The second is to check whose words you are using, because buyers rarely describe their problem in your category language. They do not wake up wanting AI visibility. They wake up annoyed that a competitor keeps turning up in ChatGPT and they never do. Use the words they would use for the problem, not the words you use for your product.

You might writeWhat the buyer actually types
AI visibility"why does a competitor keep showing up in ChatGPT and we don't?"
Generative engine optimization"how do AI tools decide which brands to recommend?"
Optimize your presence across platforms"what should I actually change on my page?"

You can feel the difference when the two sit side by side.

The weak version:

Our platform leverages generative AI SEO strategies to optimize generative AI visibility for brands seeking generative AI SEO outcomes.

The strong version sounds like a person who actually wants to help:

If buyers ask ChatGPT which tools can show them how their brand appears in AI answers, your site needs to explain the category, the use case, and the questions those buyers are already asking.

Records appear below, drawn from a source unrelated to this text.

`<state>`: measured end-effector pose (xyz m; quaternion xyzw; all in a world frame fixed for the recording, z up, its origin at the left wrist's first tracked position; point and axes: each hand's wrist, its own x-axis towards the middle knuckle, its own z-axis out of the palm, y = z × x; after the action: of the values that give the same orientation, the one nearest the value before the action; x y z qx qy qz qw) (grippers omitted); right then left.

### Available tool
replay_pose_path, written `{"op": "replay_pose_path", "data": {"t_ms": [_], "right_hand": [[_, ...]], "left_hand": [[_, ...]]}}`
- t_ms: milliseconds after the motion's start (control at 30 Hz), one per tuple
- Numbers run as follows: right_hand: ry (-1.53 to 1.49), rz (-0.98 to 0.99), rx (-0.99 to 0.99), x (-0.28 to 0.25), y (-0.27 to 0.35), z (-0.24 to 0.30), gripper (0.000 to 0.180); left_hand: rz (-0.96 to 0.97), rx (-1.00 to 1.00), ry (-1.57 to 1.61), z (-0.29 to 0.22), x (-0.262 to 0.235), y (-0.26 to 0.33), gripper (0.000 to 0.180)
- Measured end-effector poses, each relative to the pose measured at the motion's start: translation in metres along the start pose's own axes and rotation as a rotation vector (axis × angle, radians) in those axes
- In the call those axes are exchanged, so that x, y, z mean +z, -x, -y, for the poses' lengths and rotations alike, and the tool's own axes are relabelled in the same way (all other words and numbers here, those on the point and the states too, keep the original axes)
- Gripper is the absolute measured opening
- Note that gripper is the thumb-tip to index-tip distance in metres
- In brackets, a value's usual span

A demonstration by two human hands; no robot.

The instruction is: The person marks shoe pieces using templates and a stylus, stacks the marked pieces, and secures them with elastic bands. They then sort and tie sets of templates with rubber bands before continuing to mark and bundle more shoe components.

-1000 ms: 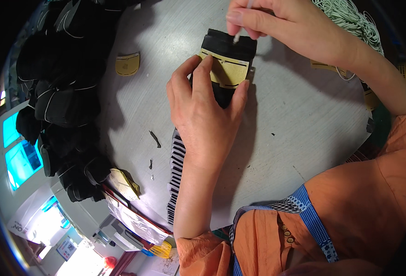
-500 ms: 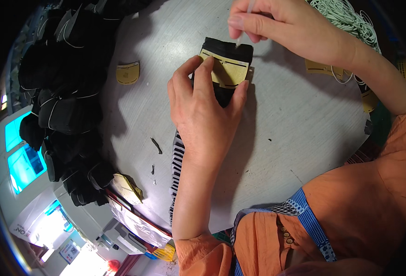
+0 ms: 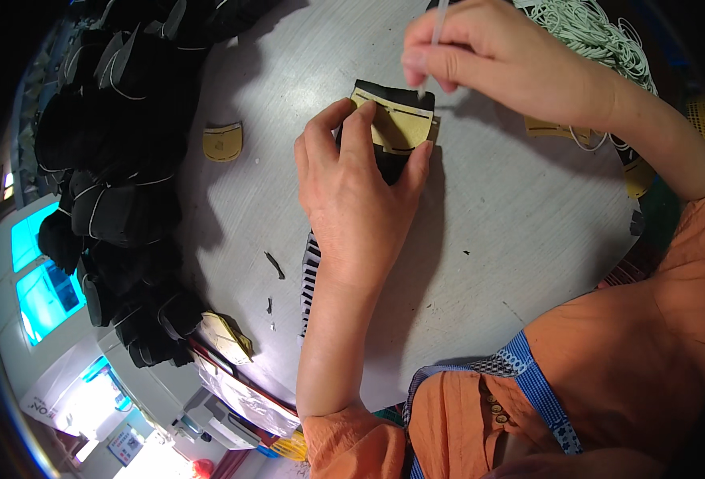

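My left hand (image 3: 360,191) presses a tan template (image 3: 404,126) with narrow dark slots down onto a black fabric piece (image 3: 392,91). Its fingers lie over the template's left part and the thumb grips the right edge. Black material shows beyond the template's far edge and below it. In my right hand (image 3: 480,52) is a thin, whitish pen-like stick (image 3: 440,28), pinched between thumb and fingers. The stick's tip is at the far right corner of the black piece; whether it touches cannot be made out.
Tied bundles of black pieces (image 3: 121,136) are heaped along the left side. A second tan template (image 3: 222,142) lies on the grey table (image 3: 480,319). Pale green cord (image 3: 592,36) is piled at the far right, beside another tan piece (image 3: 556,128). Black scraps (image 3: 274,265) lie left of my forearm.
The stick's tip has moved nearer and slightly right along the black piece. Less black now shows beyond the template's far edge. My left hand stays on the template.
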<state>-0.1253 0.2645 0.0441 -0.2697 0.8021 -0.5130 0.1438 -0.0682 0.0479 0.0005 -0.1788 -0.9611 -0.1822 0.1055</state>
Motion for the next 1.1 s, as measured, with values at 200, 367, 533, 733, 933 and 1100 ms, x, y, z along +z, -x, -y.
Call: {"op": "replay_pose_path", "data": {"t_ms": [200, 367, 533, 733, 933, 1100], "right_hand": [[0.115, -0.144, -0.082, 0.011, -0.022, -0.021, 0.026], [0.752, -0.114, -0.488, 0.023, -0.034, -0.044, 0.022], [0.816, -0.052, -0.499, 0.012, -0.005, -0.040, 0.021], [0.061, -0.054, 0.167, 0.005, 0.018, -0.001, 0.026], [0.795, -0.392, -0.293, 0.079, 0.010, -0.030, 0.030], [0.760, -0.361, -0.241, 0.075, 0.010, -0.037, 0.040]], "left_hand": [[-0.030, 0.025, 0.002, -0.004, 0.006, -0.007, 0.051], [-0.019, 0.035, -0.053, -0.009, 0.009, -0.012, 0.050], [-0.025, 0.048, -0.066, -0.007, 0.011, -0.012, 0.051], [-0.092, 0.024, -0.051, 0.013, -0.009, -0.014, 0.048], [-0.131, -0.130, -0.242, 0.075, -0.046, 0.022, 0.043], [-0.260, -0.311, 0.018, 0.082, -0.109, 0.110, 0.029]]}}
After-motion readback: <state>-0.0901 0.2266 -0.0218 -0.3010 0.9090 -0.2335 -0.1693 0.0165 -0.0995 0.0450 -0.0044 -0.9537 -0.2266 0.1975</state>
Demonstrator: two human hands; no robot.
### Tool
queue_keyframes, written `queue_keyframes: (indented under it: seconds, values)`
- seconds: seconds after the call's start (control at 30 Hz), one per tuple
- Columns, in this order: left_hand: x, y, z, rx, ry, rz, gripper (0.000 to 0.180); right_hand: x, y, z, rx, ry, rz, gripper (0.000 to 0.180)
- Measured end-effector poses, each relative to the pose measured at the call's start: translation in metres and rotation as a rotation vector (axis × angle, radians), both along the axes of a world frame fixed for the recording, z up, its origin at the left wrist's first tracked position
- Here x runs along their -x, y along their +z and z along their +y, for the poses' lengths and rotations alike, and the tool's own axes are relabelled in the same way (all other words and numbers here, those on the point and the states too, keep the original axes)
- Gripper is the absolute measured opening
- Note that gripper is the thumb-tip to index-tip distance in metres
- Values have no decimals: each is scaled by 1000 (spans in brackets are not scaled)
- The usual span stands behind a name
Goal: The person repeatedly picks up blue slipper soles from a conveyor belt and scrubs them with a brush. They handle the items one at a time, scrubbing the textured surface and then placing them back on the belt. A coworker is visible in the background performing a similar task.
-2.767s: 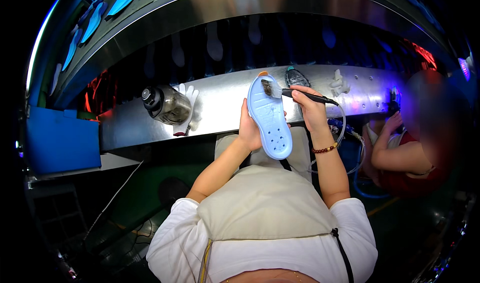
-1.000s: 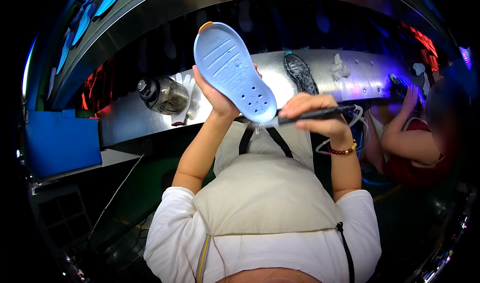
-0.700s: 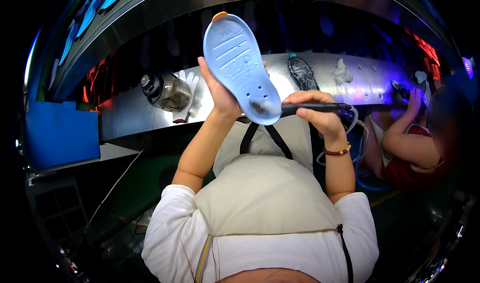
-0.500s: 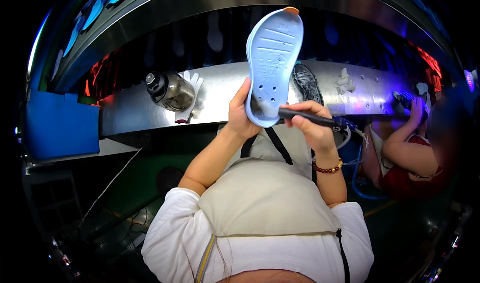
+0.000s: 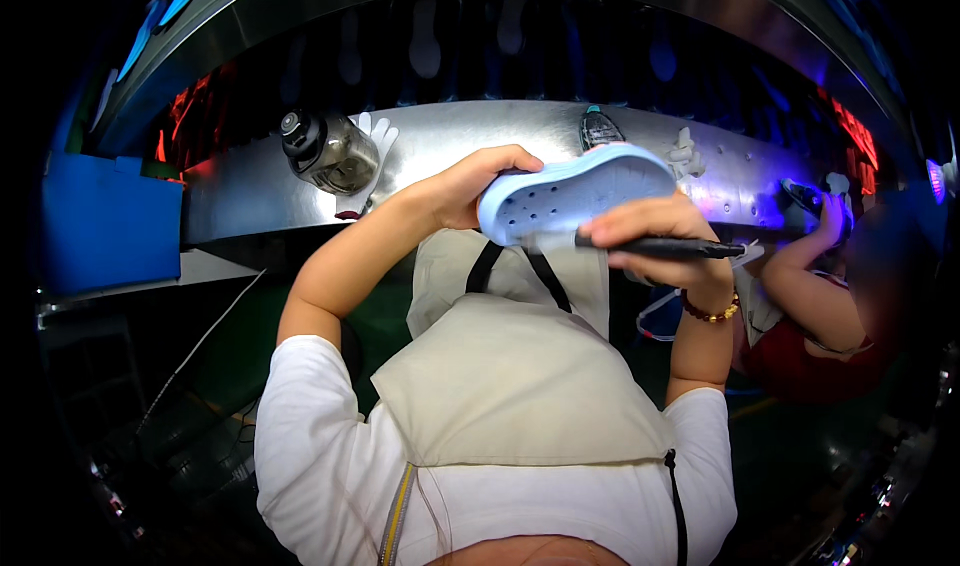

The second one is easier for a human to read, which is exactly why it is easier for the AI too.

Common questions

Does keyword density still matter for AI search?
Not the way it once did. AI weighs whether a page actually answers the question behind the search, not how often it repeats the phrase. Write the way you would explain it to a customer across a table; copy tuned for the algorithm reads as noise to people and models alike.
Do I need a separate version of my content for when AI reads my page live?
No. Whether the model answers from memory or fetches your page in the moment, it is reading the same text written for humans — there is no machine-only version to keep up to date. Write it clearly once and it holds up in both cases.
How do I find the words my buyers actually use?
Read your sales calls and support tickets, and watch what people type into AI. They name the problem in their own words — 'a competitor keeps showing up in ChatGPT and we don't' — not your category label. Use theirs, not yours.